EXERCISE DETAILS:
Using the records that appear below, write out exactly the lines from the one with "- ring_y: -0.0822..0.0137" through the one with "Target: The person", keeping both end lines.

SOURCE DATA:
= Beginning of Section =
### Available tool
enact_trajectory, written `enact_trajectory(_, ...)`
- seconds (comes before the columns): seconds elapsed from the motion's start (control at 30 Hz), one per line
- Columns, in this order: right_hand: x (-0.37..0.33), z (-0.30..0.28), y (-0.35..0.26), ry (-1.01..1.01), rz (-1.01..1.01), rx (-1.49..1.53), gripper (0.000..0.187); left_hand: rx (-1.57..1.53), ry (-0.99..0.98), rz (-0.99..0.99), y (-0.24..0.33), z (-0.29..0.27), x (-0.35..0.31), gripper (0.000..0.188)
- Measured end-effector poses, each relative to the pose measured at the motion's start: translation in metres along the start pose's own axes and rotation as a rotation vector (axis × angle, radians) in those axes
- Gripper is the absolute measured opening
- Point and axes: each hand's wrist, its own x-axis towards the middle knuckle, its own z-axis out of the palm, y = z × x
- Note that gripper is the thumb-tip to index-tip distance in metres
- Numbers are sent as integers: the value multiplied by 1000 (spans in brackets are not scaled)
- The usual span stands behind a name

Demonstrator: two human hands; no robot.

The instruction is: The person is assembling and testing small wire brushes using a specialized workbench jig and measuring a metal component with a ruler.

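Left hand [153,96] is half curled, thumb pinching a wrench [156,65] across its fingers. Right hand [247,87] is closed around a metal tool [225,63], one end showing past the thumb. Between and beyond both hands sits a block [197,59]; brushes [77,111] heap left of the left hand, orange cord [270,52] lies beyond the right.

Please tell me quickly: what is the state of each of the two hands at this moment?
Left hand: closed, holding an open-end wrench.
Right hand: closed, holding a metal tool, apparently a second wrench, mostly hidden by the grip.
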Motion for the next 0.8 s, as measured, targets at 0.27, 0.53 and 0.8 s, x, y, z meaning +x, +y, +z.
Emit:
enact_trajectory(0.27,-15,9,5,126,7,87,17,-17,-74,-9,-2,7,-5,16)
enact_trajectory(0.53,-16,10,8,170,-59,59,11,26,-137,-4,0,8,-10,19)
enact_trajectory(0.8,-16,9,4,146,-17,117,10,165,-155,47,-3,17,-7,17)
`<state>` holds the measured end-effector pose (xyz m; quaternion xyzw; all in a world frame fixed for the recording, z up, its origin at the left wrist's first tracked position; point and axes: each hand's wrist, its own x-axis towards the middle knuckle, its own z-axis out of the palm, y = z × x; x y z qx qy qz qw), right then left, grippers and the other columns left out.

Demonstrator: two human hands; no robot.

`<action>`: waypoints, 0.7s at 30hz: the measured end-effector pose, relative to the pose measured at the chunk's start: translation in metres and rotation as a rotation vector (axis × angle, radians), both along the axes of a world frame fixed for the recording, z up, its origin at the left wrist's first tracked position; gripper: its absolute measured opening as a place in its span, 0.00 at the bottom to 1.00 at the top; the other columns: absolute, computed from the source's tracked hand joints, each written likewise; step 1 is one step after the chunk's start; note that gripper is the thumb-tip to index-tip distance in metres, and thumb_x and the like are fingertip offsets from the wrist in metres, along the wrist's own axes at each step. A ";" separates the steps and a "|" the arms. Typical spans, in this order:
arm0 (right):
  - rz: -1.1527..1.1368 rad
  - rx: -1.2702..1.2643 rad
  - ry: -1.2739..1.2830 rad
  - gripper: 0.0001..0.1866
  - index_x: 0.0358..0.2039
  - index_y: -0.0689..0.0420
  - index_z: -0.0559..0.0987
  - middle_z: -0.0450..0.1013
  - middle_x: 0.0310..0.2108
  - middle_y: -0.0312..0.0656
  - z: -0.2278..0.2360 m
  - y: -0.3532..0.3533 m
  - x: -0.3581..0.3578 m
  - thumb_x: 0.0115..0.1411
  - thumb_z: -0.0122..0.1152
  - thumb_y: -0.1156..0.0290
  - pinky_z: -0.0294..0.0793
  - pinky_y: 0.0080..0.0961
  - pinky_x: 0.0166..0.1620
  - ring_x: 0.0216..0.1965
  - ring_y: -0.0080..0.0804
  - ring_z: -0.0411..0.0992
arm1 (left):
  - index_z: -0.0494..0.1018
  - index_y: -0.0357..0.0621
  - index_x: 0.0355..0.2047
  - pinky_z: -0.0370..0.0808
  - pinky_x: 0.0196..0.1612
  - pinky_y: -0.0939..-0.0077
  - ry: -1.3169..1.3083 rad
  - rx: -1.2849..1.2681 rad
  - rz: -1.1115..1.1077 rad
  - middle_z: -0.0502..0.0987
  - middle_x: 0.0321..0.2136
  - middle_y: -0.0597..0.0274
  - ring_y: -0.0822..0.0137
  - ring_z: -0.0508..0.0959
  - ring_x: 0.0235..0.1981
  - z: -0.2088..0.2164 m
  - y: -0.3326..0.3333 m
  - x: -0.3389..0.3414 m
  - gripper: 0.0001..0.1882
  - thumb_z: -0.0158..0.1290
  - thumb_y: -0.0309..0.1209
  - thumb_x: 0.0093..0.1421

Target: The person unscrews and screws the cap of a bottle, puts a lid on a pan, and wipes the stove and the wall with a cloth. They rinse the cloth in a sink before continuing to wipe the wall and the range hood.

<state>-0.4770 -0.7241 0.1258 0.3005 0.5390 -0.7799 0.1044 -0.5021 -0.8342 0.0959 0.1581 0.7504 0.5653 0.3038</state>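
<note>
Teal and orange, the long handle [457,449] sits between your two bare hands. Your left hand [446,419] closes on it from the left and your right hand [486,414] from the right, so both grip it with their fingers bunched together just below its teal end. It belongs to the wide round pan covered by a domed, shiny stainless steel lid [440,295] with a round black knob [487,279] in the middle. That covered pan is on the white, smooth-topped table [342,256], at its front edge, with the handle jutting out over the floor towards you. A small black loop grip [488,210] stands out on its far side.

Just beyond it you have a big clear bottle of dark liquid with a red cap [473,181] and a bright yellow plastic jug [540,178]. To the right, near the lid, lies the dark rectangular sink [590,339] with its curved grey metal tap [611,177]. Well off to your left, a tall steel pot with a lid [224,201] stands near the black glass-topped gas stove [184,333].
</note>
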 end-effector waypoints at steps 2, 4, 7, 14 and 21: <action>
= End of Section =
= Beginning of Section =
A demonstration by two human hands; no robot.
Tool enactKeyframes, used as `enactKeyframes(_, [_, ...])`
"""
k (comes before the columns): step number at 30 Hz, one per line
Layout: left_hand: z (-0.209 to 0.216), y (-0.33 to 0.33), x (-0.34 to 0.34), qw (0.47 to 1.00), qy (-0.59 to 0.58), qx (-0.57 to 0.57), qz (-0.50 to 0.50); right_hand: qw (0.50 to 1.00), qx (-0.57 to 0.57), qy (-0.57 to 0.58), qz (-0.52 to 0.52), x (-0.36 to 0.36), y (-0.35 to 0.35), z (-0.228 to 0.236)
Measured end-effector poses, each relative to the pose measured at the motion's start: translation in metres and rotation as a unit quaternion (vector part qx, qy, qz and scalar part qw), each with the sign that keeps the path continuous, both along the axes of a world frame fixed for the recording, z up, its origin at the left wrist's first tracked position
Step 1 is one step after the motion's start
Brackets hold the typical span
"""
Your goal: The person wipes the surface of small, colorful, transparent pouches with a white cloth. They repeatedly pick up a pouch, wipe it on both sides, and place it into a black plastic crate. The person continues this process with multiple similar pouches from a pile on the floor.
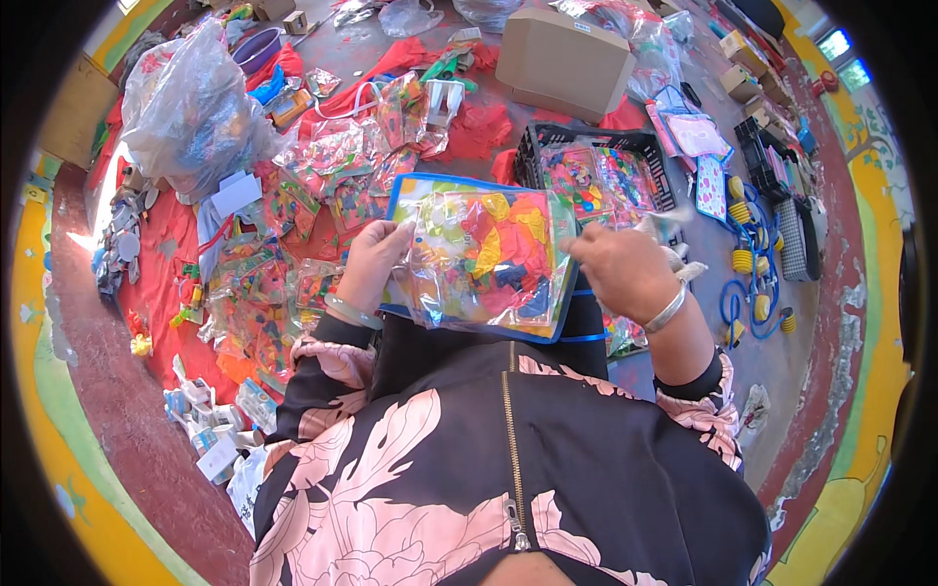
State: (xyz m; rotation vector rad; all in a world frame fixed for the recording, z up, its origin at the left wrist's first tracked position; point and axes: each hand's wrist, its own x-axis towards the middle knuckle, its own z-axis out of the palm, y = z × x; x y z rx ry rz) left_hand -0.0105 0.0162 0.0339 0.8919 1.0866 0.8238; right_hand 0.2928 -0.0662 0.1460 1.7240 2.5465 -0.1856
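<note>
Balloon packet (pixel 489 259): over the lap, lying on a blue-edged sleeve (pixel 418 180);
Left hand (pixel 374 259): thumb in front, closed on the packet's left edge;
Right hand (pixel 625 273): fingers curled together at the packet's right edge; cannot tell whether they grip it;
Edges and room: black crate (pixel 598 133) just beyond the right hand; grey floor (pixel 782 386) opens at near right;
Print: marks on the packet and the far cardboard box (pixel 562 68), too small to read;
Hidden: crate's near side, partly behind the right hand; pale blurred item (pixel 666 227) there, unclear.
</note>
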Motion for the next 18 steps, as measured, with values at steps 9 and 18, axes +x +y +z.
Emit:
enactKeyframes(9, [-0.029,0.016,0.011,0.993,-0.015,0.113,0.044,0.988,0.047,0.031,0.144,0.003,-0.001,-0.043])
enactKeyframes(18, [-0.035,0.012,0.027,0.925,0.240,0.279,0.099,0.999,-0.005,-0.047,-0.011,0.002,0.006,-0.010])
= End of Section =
RESPONSE TO THIS TASK:
  - ring_y: -0.0822..0.0137
  - ring_z: -0.0508..0.0959
  - ring_x: 0.0235..0.1981
  - z: -0.2088..0.2164 m
  - y: -0.3326..0.3333 m
  - x: -0.3389..0.3414 m
  - gripper: 0.0001..0.1882
  - thumb_z: -0.0158..0.1290
  - thumb_y: -0.0309..0.1209
  - thumb_x: 0.0093..0.1421

Target: The person unscrews and screws the cap of a bottle, puts a lid on a pan, and wipes the stove and the wall with a cloth. They rinse the cloth in a sink before continuing to wipe the wall and the range hood.

The exercise has nothing more to it.